-- Material for this exercise follows --
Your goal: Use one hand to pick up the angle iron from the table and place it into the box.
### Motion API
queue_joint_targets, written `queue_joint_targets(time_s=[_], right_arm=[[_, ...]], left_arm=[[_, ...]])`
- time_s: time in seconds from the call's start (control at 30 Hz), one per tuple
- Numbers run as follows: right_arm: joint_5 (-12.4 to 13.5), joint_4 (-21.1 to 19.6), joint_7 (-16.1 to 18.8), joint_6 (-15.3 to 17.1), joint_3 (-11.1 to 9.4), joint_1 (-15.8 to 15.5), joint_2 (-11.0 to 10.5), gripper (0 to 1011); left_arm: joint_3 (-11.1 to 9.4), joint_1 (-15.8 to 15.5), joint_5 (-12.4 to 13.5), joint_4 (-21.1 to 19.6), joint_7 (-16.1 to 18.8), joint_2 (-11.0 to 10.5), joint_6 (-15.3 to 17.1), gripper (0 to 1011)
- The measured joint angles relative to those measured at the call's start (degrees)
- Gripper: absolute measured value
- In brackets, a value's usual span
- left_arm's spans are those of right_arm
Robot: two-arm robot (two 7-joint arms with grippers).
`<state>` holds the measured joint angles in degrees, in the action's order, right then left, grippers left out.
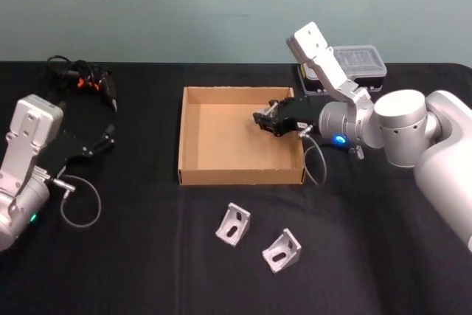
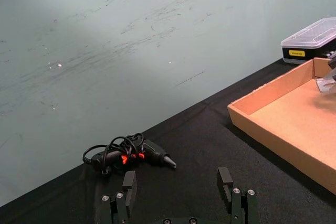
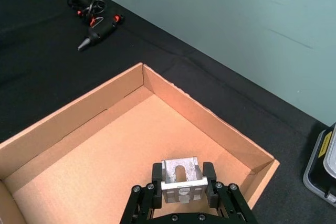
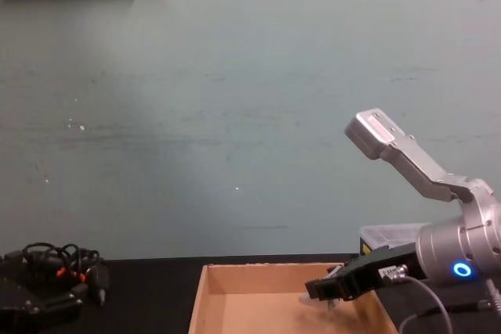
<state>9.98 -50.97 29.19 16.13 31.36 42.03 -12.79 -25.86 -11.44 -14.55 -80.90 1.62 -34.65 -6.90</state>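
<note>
right hand (image 1: 267, 122) clamped on angle iron (image 3: 181, 179), over box (image 1: 240, 176) floor near its right wall | left hand (image 2: 177, 179) spread wide, idle at desk (image 1: 133, 271) left edge | risk: let go high, the iron may bounce over the low wall

Behind the shallow tan cardboard box (image 1: 181, 138), a silver-grey robot arm (image 1: 330, 69) partly hides the clear-lidded black plastic case (image 1: 366, 60); its yellow label (image 2: 296, 53) is illegible.
</note>
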Motion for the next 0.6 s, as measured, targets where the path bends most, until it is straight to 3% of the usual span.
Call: queue_joint_targets(time_s=[0.6], right_arm=[[-1.3, 4.0, 0.3, 0.9, -1.0, 1.3, 1.9, 456]], left_arm=[[0.0, 0.0, 0.0, 0.0, 0.0, 0.0, 0.0, 1012]])
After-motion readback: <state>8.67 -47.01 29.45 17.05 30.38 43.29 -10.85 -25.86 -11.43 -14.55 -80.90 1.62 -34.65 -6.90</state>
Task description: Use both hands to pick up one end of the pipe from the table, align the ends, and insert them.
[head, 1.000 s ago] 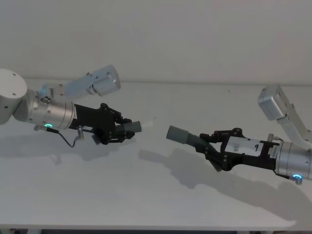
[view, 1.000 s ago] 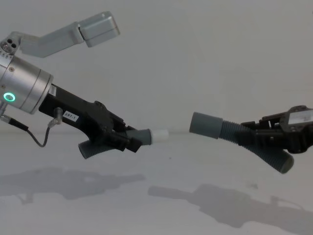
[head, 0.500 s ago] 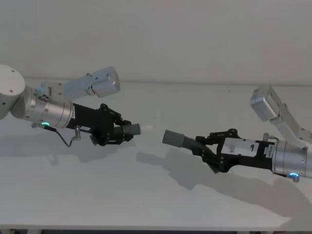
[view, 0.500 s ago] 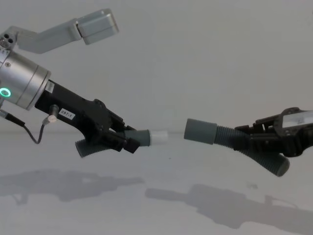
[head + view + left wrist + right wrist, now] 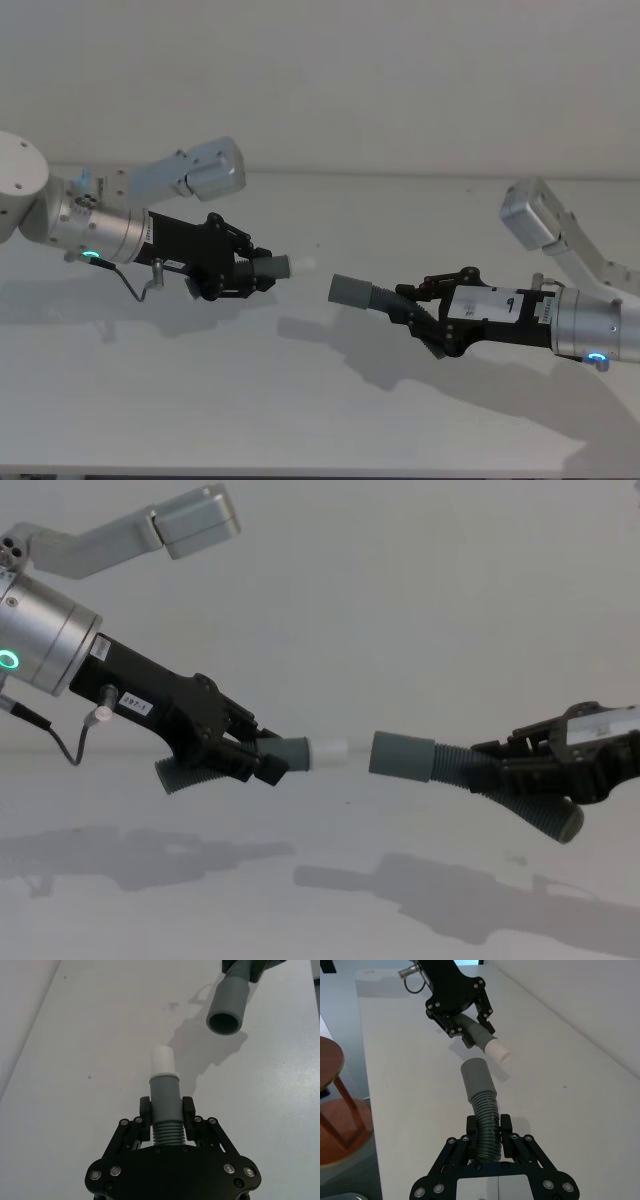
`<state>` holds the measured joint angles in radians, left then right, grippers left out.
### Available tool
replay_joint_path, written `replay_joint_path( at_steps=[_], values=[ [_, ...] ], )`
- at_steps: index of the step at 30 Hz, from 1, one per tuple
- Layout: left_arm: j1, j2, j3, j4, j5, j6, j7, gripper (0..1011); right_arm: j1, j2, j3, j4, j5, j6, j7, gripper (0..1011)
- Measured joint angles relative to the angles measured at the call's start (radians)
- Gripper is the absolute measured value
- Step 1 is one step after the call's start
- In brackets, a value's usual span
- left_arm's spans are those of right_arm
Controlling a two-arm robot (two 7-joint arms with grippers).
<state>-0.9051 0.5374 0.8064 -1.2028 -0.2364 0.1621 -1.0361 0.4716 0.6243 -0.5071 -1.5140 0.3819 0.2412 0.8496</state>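
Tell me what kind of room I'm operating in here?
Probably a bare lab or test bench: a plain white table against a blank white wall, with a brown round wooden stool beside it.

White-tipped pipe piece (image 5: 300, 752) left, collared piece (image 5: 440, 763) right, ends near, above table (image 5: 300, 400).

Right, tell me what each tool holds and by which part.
Left tool grips the white-tipped pipe piece at its ribbed section; right tool grips the collared pipe piece by its ribs.
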Motion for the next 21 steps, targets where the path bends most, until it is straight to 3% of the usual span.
replay_joint_path(
  at_steps=[21],
  values=[
    [-0.021,-0.009,0.01,0.028,-0.02,-0.026,-0.007,365,0.047,-0.012,-0.036,0.042,-0.003,0.008,0.002,279]
  ],
)
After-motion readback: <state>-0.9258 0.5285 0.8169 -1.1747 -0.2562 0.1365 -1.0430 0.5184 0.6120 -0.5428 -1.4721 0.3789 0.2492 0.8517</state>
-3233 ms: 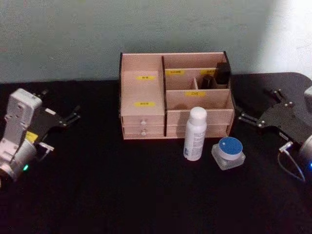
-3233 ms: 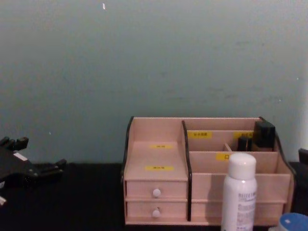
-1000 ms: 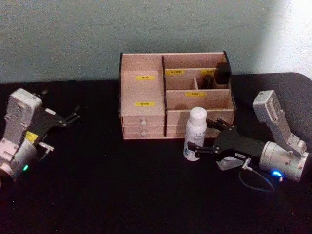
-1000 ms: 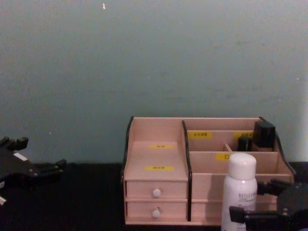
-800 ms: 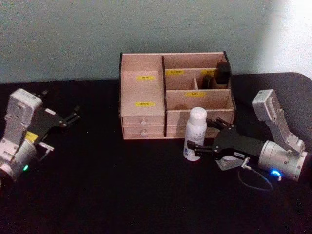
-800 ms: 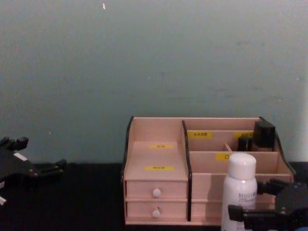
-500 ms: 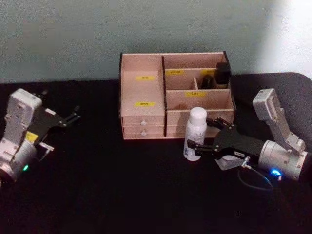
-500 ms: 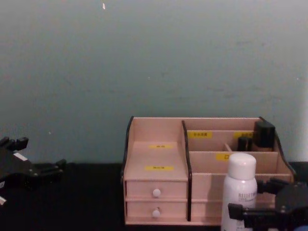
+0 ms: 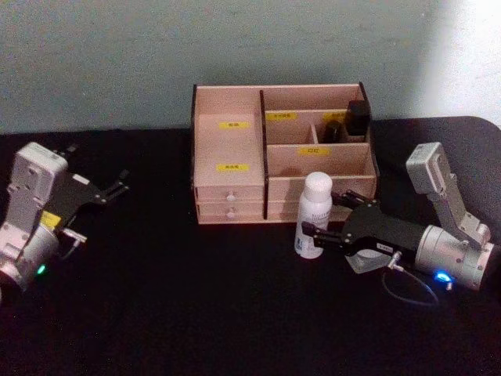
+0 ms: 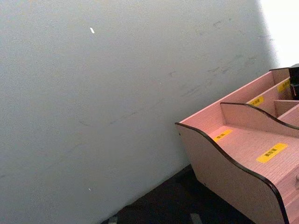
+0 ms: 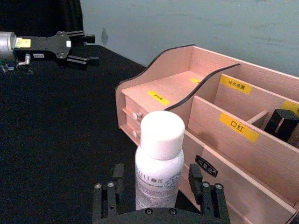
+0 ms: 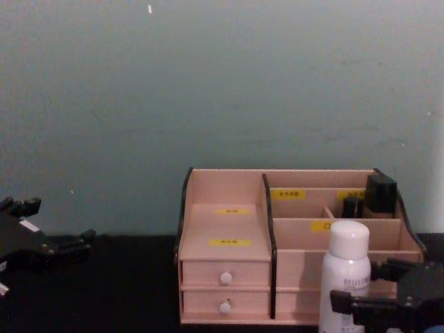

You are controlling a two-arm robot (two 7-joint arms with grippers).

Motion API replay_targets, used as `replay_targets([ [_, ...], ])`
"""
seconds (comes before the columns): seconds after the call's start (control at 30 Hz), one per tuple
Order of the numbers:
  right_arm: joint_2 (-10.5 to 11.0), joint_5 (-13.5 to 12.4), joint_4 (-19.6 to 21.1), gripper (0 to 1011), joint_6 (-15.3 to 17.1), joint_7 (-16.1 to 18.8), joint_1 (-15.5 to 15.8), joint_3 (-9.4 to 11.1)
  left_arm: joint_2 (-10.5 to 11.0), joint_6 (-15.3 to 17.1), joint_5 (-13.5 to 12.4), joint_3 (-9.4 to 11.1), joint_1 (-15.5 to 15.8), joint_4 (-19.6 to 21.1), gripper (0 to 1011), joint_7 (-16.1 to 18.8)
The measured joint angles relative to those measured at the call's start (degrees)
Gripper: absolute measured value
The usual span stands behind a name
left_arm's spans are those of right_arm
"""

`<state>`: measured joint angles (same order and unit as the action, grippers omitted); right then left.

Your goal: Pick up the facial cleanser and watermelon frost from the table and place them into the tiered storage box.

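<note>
From the head view, the right gripper (image 9: 322, 216) lies low over the black cloth-covered table (image 9: 196, 298), its dark fingers spread to either side of the white cylindrical bottle with a white cap (image 9: 316, 205). The bottle stands upright just in front of the pinkish wooden tiered storage box with dark edges and yellow labels (image 9: 274, 88). A small pale container is mostly hidden under the gripper's body, and what it is cannot be told. The left gripper (image 9: 121, 182) sits parked well apart at the table's left side, fingers spread and empty. The left wrist view gives the curved side wall of the storage box (image 10: 224, 172) against the grey wall, nothing held before it. In the right wrist view the bottle (image 11: 159, 158) stands between the two fingers of the right gripper (image 11: 156, 186), with a gap showing on each side, so the grip is not yet made. The left gripper (image 11: 91, 48) shows far off, splayed. The chest view has the bottle (image 12: 347, 277) upright before the box's front panel (image 12: 298, 270), the right gripper (image 12: 362, 286) level with its lower body. The step in hand looks like grasping the bottle. Next the fingers should press in squarely on its sides, then lift it straight up, clear of the box's front wall, before carrying it over an open compartment.
</note>
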<state>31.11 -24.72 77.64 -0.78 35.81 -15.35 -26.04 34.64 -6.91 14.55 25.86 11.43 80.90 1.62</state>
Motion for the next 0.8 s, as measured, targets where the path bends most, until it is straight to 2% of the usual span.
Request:
replay_targets([
  [0.03, 0.01, 0.0, 0.01, 857, -0.01, 0.0, 0.01, 0.0, 0.0, 0.0, 0.0, 0.0, 0.0, 0.0, 1001, 0.0],
  [0.13, 0.03, 0.0, 0.03, 810, -0.02, 0.0, 0.03, 0.0, 0.0, 0.0, 0.0, 0.0, 0.0, 0.0, 1001, 0.0],
  [0.17, 0.03, 0.0, 0.03, 747, -0.02, 0.0, 0.03, 0.0, 0.0, 0.0, 0.0, 0.0, 0.0, 0.0, 1001, 0.0],
  [0.27, 0.05, 0.0, 0.05, 652, -0.03, 0.0, 0.03, 0.0, 0.0, 0.0, 0.0, 0.0, 0.0, 0.0, 1001, 0.0],
  [0.3, 0.05, 0.0, 0.05, 652, -0.04, 0.0, 0.03, 0.0, 0.0, 0.0, 0.0, 0.0, 0.0, 0.0, 1001, 0.0],
  [0.33, 0.05, 0.0, 0.05, 601, -0.04, 0.0, 0.03, 0.0, 0.0, 0.0, 0.0, 0.0, 0.0, 0.0, 1001, 0.0],
  [0.8, 0.04, 0.0, 0.06, 581, -0.06, 0.0, 0.04, 0.0, 0.0, 0.0, 0.0, 0.0, 0.0, 0.0, 1001, 0.0],
])
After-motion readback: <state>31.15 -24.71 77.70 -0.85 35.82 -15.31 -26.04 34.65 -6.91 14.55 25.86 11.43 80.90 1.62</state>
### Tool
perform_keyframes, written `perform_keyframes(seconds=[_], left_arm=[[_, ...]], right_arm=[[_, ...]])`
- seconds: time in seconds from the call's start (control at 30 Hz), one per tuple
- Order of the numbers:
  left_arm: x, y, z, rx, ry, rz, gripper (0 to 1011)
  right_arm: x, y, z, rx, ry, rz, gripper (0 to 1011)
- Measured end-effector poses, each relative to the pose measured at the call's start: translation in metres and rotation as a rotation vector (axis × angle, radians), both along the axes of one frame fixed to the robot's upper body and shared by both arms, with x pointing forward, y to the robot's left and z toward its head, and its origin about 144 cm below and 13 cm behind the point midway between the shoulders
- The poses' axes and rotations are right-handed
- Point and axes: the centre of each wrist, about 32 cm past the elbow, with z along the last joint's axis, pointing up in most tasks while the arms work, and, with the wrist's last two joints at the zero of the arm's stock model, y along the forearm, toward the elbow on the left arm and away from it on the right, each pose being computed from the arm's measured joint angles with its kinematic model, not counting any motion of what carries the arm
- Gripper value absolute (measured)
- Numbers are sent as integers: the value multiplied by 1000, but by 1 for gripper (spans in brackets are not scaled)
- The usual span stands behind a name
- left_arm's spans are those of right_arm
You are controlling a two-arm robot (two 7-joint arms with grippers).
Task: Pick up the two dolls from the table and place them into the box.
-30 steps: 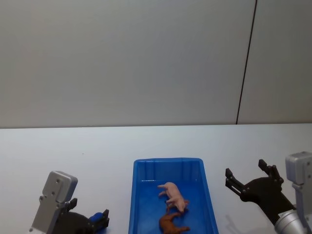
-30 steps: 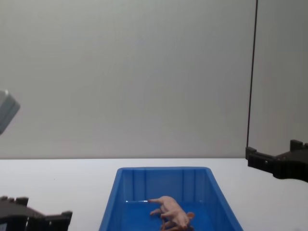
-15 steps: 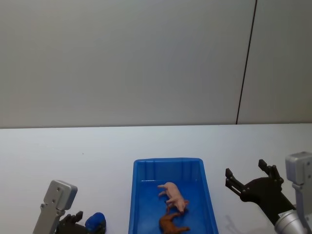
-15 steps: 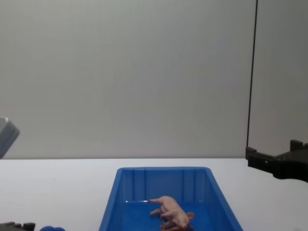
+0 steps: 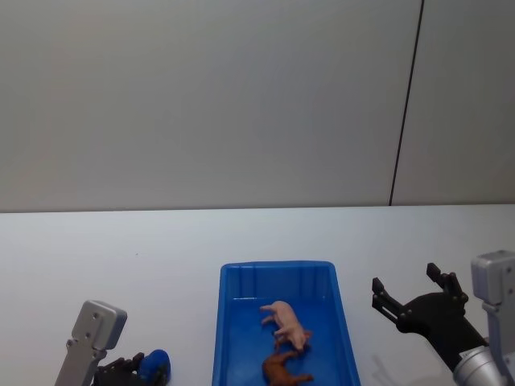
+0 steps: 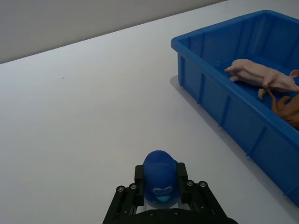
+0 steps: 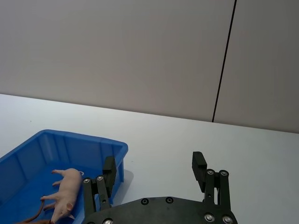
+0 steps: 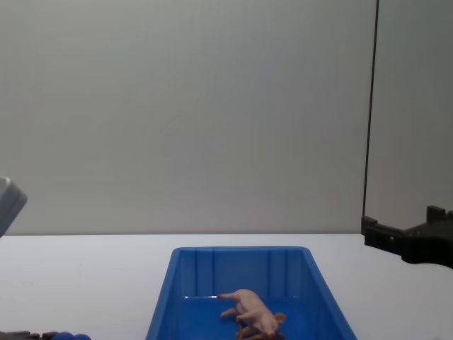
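The two dolls lie inside the box (image 5: 278,264): the pale pink pig (image 5: 286,318) near its middle and the reddish-brown animal (image 5: 282,371) just in front of it. The left wrist view shows the pig (image 6: 259,74) and brown animal (image 6: 289,109) behind the box wall (image 6: 224,107). My left gripper (image 5: 149,368) sits low over the table (image 5: 121,257), left of the box, shut on a small blue rounded toy (image 6: 159,179). Right of the box, my right gripper (image 5: 405,277) hovers open and empty; the right wrist view shows this right gripper (image 7: 154,161) beside the pig (image 7: 65,189).
The white tabletop runs back to a plain grey wall with a dark vertical seam (image 5: 406,104). Bare table lies to the left of the box (image 8: 241,251) and behind it.
My left gripper has drawn back and down toward the near table edge, still holding the blue toy. The right arm, the box and both dolls have not moved.
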Motion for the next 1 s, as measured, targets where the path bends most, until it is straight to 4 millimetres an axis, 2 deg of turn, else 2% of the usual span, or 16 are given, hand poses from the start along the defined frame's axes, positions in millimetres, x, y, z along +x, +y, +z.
perform_keyframes(seconds=[0.2,1.0], left_arm=[[-1,-1,3,1,-21,0,299],[6,-11,23,-20,-151,-82,164]], right_arm=[[0,0,0,0,0,0,1001],[0,0,0,0,0,0,1001]])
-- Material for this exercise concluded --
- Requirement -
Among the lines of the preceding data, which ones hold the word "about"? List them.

- Output of the exercise -
- Measured end-effector poses, each relative to the pose measured at the call's start: translation in metres and rotation as a rotation vector (axis × angle, radians), both along the axes of one frame fixed to the robot's upper body and shared by both arms, with x pointing forward, y to the robot's left and z toward its head, and its origin about 144 cm below and 13 cm behind the point midway between the shoulders
- Point and axes: the centre of each wrist, about 32 cm past the elbow, with z along the last joint's axis, pointing up in most tasks while the arms work, and, with the wrist's last two joints at the zero of the arm's stock model, y along the forearm, toward the elbow on the left arm and away from it on the right, each pose being computed from the arm's measured joint angles with its kinematic model, not counting any motion of what carries the arm

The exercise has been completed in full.